_Problem details_
In the material below, find each line that contains the word "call" and copy it.
[[ Source data, beginning ]]
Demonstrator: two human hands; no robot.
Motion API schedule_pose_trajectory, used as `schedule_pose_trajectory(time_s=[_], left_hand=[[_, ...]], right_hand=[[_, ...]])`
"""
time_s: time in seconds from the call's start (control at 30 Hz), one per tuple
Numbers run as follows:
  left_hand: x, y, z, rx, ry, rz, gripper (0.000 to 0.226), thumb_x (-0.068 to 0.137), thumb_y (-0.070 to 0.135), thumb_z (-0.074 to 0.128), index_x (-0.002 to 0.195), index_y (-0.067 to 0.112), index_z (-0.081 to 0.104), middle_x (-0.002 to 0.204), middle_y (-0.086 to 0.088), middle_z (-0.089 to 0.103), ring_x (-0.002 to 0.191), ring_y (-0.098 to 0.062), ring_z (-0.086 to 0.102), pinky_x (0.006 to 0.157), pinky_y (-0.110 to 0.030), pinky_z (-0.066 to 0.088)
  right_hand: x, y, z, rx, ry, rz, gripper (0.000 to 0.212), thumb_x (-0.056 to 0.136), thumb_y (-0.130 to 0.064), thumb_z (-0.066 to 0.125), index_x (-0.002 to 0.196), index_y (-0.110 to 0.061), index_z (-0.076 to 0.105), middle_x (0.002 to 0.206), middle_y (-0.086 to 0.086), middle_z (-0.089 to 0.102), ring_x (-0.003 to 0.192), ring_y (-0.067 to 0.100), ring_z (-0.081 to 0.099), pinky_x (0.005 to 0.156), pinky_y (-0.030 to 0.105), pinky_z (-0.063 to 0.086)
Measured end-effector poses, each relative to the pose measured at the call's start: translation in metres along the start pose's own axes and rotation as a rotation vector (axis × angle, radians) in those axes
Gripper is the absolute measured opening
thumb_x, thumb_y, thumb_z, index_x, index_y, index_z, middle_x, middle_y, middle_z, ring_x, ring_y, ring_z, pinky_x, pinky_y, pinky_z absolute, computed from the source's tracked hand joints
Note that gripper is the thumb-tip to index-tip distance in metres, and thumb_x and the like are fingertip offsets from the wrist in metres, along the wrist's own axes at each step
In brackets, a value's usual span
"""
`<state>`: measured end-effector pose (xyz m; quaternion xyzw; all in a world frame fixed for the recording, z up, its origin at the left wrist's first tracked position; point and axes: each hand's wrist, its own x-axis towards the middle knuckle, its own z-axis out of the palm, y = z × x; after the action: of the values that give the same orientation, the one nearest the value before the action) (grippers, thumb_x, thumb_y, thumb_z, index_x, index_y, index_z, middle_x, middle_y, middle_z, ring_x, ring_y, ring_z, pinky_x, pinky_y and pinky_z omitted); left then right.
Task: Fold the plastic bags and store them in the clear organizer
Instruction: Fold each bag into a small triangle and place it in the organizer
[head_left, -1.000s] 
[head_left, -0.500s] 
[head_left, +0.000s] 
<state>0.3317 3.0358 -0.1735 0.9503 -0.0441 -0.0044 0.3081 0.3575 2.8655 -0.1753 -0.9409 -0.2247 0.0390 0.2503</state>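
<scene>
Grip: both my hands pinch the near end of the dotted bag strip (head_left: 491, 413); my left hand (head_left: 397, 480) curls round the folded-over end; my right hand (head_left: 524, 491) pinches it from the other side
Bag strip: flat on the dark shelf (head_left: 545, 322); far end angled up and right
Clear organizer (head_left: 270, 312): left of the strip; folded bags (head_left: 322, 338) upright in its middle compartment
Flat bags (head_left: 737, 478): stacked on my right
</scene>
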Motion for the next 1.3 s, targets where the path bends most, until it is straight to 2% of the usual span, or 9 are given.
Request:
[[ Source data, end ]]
_Response to the exercise_
time_s: time in seconds from the call's start (control at 30 Hz), one per tuple
Measured end-effector poses, each relative to the pose measured at the call's start: translation in metres along the start pose's own axes and rotation as a rotation vector (axis × angle, radians) in those axes

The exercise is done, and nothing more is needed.